Z tego Polak już wódki nie zrobi!

Dzięki wprowadzeniu przez resort finansów obowiązku podwójnego skażania środków zapobiegających zamarzaniu i płynów przeciwoblodzeniowych, ich import spadł ponad czterokrotnie - wynika z informacji Ministerstwa Finansów. Produkty te były przerabiane przez przestępców na wódkę.

O ile w 2007 r. na nasz rynek trafiło ponad 20 tys. ton płynów przeciwzamarzaniu, w tym roku ich import może spaść poniżej 5 tys. ton. W 2004 roku do Polski zaimportowano zaledwie ok. 2,5 tys. ton takich specyfików.

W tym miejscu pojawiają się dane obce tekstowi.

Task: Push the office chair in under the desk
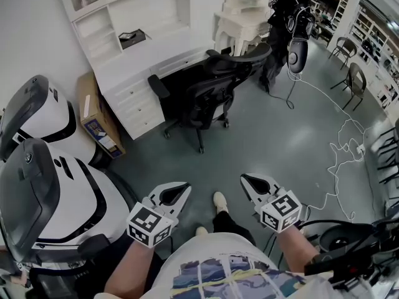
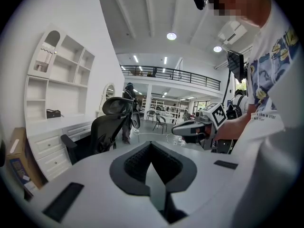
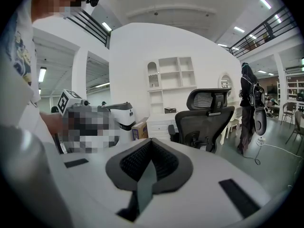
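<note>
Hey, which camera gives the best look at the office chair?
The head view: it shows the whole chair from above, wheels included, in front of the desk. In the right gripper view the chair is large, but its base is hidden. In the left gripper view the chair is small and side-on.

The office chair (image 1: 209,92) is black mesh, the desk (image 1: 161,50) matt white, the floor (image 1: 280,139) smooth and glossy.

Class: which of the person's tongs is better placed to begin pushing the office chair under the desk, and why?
Right, probably. The right tongs look straight at the office chair backrest, the side away from the desk; the left tongs see it off to one side. Both are shut and empty.
</note>
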Motion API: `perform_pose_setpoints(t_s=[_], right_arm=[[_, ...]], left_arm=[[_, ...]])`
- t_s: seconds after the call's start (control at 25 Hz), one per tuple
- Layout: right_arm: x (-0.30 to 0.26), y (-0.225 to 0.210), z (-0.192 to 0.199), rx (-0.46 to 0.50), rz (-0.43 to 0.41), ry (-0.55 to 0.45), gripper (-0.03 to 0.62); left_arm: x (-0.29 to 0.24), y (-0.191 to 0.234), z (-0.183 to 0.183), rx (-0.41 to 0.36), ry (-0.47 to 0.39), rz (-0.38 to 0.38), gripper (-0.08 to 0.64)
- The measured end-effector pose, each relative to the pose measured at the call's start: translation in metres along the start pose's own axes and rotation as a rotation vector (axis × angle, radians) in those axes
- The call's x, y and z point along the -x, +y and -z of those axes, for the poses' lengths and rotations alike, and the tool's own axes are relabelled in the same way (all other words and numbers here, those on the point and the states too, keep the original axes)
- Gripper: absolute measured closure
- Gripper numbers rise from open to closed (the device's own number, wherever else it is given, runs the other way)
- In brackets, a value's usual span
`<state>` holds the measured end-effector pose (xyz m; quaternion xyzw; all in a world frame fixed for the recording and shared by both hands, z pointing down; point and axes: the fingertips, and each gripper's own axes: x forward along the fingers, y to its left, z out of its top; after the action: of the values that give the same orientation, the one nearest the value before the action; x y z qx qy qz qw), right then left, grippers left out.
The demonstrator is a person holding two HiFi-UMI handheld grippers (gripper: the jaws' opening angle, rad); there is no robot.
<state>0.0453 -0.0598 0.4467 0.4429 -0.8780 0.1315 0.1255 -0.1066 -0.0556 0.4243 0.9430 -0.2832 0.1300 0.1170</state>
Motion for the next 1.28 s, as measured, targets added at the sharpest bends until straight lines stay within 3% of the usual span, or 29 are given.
perform_pose_setpoints(t_s=[1.28], right_arm=[[-0.001, 0.024, -0.001, 0.055, -0.049, 0.016, 0.568]], left_arm=[[0.007, -0.025, 0.006, 0.004, 0.014, 0.050, 0.546]])
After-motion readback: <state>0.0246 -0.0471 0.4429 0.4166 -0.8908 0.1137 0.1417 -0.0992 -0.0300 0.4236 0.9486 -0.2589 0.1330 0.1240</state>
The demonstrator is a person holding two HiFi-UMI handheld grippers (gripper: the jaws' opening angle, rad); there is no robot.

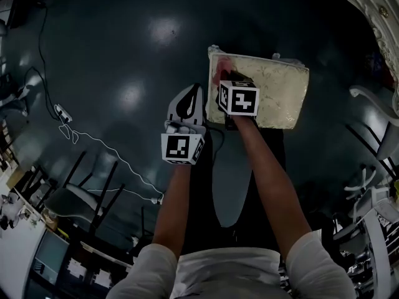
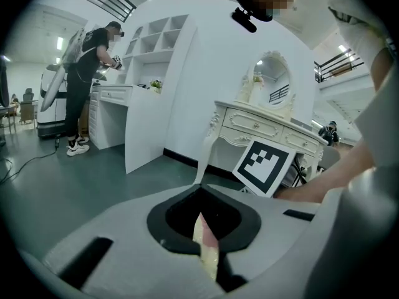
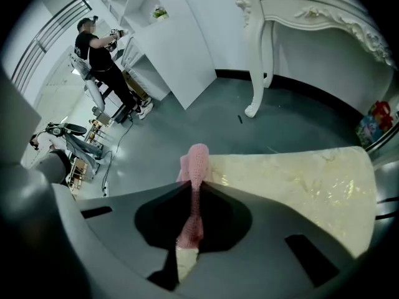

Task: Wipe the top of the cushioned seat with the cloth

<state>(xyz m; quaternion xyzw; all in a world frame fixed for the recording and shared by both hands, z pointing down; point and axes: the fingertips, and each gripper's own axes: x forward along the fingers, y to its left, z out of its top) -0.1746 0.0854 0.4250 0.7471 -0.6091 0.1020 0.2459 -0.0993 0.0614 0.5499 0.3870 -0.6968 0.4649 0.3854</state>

Resort finansów opublikował te dane w związku z informacjami w mediach o fałszowaniu skażonego alkoholu i gigantycznych stratach budżetu. W ubiegłym tygodniu Centralne Biuro Antykorupcyjne zawiadomiło prokuraturę apelacyjną w Warszawie o możliwości popełnienia przestępstw przez urzędników Ministerstwa Finansów. Miało ono polegać głównie na niedopełnieniu obowiązków związanych z naliczaniem i pobieraniem podatków i ceł związanych z importem spirytusu w latach 2003-2007. Według CBA straty Skarbu Państwa mogły sięgnąć 2,8 mld zł.

Reklama

Przekazując dane dotyczące importu skażonego alkoholu resort finansów wyjaśnił, że w związku z wejściem Polski do Unii Europejskiej w maju 2004 r., Ministerstwo Finansów, kierowane przez Andrzeja Raczko, wprowadziło nową ustawę o podatku akcyzowym wraz z rozporządzeniami wykonawczymi. Przepisy tej ustawy m.in. określiły jako wyrób akcyzowy m.in. płyn do spryskiwaczy samochodowych "w celu zapewnienia możliwości sprawowania lepszej kontroli nad importem oraz procesem produkcji i skażania".

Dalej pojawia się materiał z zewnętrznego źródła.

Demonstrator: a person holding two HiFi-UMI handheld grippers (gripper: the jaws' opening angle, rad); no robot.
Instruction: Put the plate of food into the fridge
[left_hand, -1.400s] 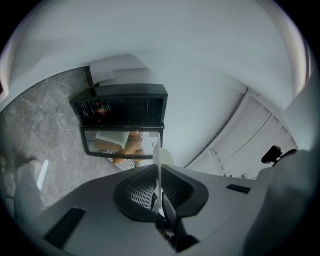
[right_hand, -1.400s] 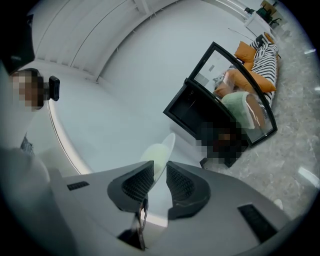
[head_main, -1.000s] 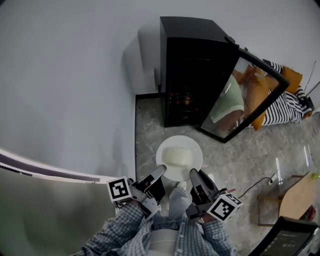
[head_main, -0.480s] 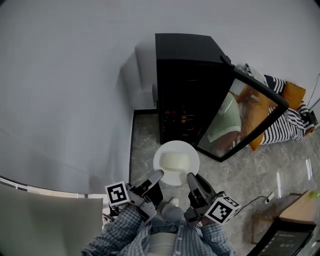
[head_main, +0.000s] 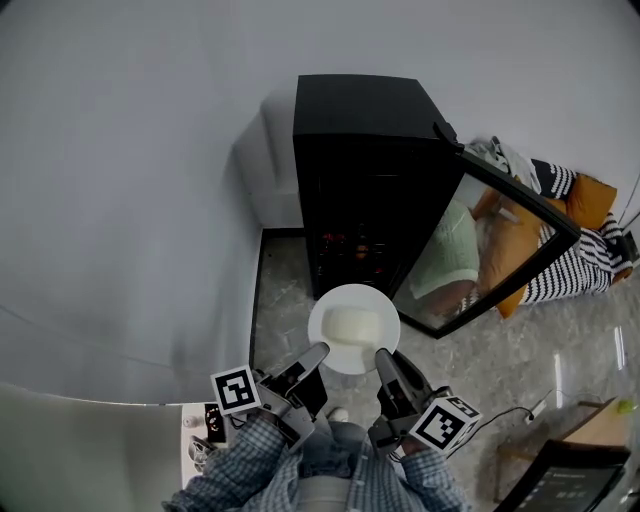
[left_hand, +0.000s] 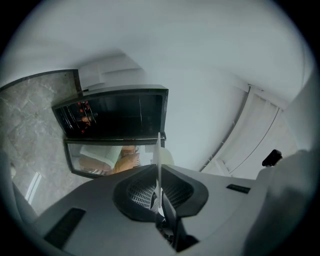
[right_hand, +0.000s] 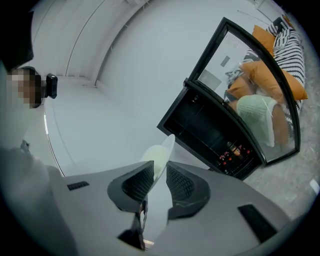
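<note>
**Plate's up in both claws, right in front of the open fridge**

In the head view I've got the white plate (head_main: 354, 300) held level between the two claws, with a pale block of food (head_main: 352, 325) sitting in the middle of it. The left claw (head_main: 318, 350) has the rim at about 7 o'clock and the right claw (head_main: 382, 355) has it at about 5 o'clock. Both gripper views show the same thing: the plate edge-on, with the ribbed pads pinching it from either side, so neither claw is spread or empty.

The black fridge (head_main: 360, 150) is dead ahead at 12 o'clock from the plate. Its glass door (head_main: 490, 240) is swung wide open toward 2 o'clock, with some orange and green stuff reflected in it. There are a few reddish items (head_main: 352, 245) on a shelf low inside, but they're too small to make out.

The plate isn't in there yet. It's hanging over the marbled floor (head_main: 285, 295) in front of the open compartment. Orange cushions (head_main: 590, 190) and a striped thing (head_main: 570, 265) sit out past the door at 3 o'clock.
</note>
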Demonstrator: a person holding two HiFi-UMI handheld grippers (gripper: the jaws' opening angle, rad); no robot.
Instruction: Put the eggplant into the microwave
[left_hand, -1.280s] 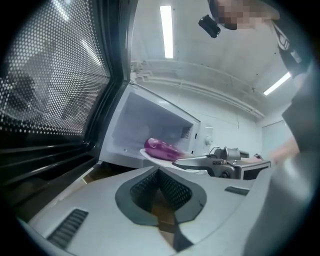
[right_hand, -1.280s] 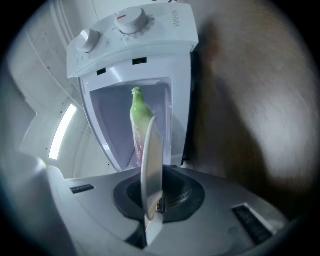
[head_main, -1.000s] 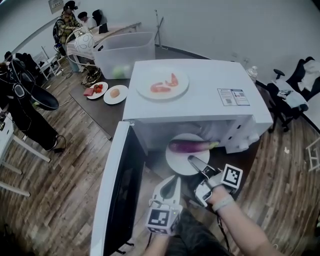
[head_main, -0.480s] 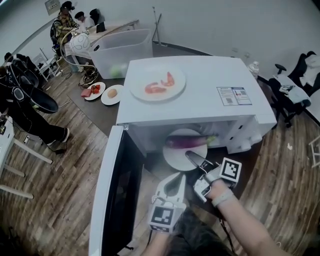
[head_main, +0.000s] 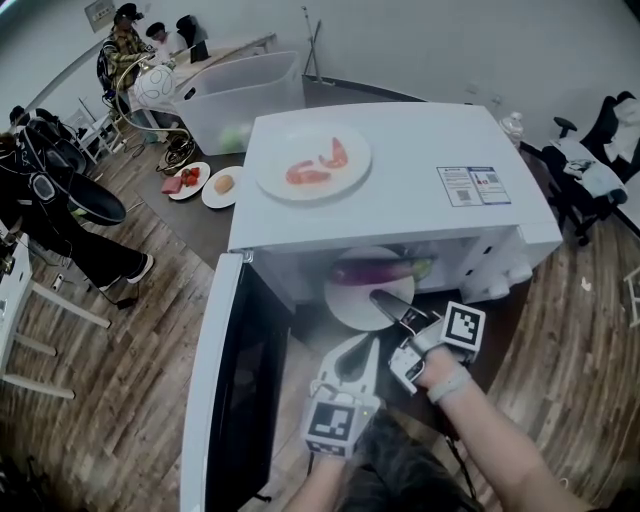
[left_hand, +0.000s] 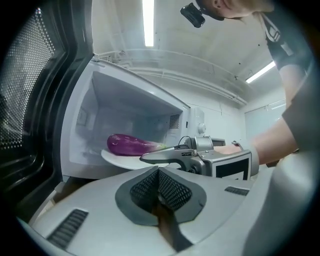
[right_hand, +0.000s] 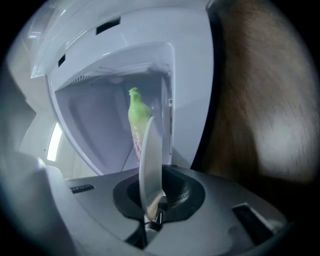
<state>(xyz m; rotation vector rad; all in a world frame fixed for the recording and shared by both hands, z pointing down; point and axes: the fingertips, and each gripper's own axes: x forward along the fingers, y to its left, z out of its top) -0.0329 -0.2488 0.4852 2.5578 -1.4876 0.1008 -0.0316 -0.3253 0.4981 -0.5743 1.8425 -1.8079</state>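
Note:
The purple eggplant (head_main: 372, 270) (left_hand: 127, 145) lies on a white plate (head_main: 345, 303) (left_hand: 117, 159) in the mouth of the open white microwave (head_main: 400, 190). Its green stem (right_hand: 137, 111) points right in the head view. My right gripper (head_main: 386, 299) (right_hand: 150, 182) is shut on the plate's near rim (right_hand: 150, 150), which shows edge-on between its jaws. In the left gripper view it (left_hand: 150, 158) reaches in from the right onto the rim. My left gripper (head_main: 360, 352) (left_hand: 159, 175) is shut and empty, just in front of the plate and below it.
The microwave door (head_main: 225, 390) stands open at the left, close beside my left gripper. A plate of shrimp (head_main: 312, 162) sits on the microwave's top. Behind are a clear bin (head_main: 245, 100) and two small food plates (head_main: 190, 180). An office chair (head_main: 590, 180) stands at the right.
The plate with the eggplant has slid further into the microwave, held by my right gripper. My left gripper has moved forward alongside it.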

Ministerstwo zaznaczyło, że przepisy UE nie przewidują obciążenia podatkiem akcyzowym takich wyrobów, dlatego przewidziano dla nich zerową stawkę akcyzy.

Resort poinformował, że w latach 2005 i 2006, do ministerstwa napływały informacje o nieprawidłowościach dotyczących wykorzystania alkoholu skażonego bitrexem do celów spożywczych po wcześniejszym odkażeniu. "Minister finansów kilkukrotnie występował do ministra rolnictwa i rozwoju wsi, jako właściwego w sprawie określenia listy skażalników, o podniesienie wymagalnej ilości stosowanego skażalnika bitrexu. Celem działania ministra finansów było utrudnienie możliwości odkażania alkoholu skażonego zawartego w produktach" - zapewnia resort finansów.

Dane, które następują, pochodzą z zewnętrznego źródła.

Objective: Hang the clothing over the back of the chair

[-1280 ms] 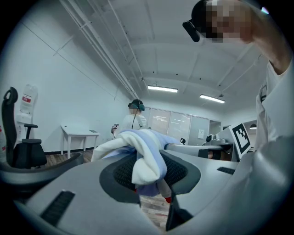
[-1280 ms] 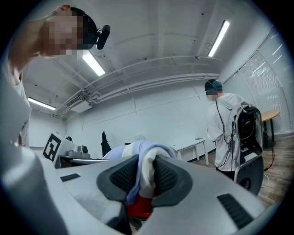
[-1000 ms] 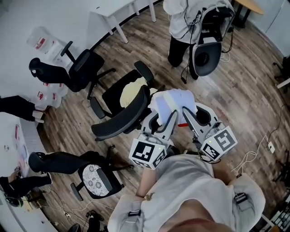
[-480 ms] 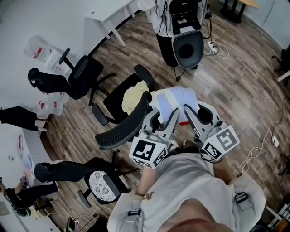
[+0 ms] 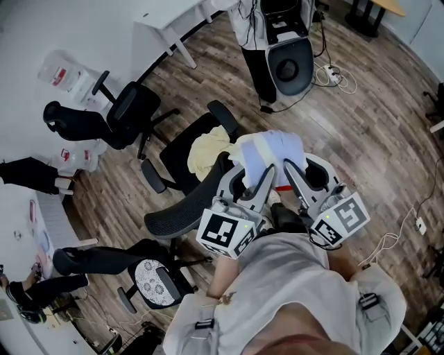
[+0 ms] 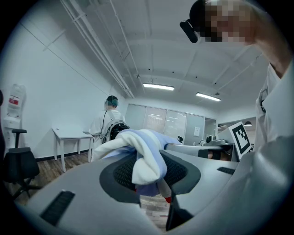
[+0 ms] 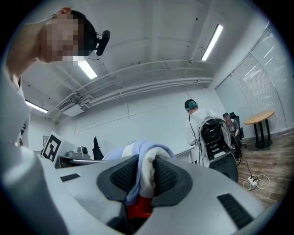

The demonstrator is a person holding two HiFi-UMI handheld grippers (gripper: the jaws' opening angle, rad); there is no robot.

MF tłumaczy, że wystąpienia do Ministerstwa Rolnictwa były bezskuteczne. W 2007 r. resort finansów pod kierownictwem Zyty Gilowskiej wprowadził więc metodę podwójnego skażania (dwoma połączonymi skażalnikami). Zdaniem ministerstwa, dzięki ich zastosowaniu przerabianie płynów na wódkę stało się znacznie trudniejsze.

"W 2008 r. wiceminister finansów, Szef Służby Celnej Jacek Kapica powołał w Służbie Celnej krajową grupę zadaniową ds. wyrobów alkoholowych, której celem jest monitorowanie nieprawidłowości oraz wskazywanie obszarów ryzyka i zagrożeń w obrocie wyrobami alkoholowymi" - wyjaśnia MF.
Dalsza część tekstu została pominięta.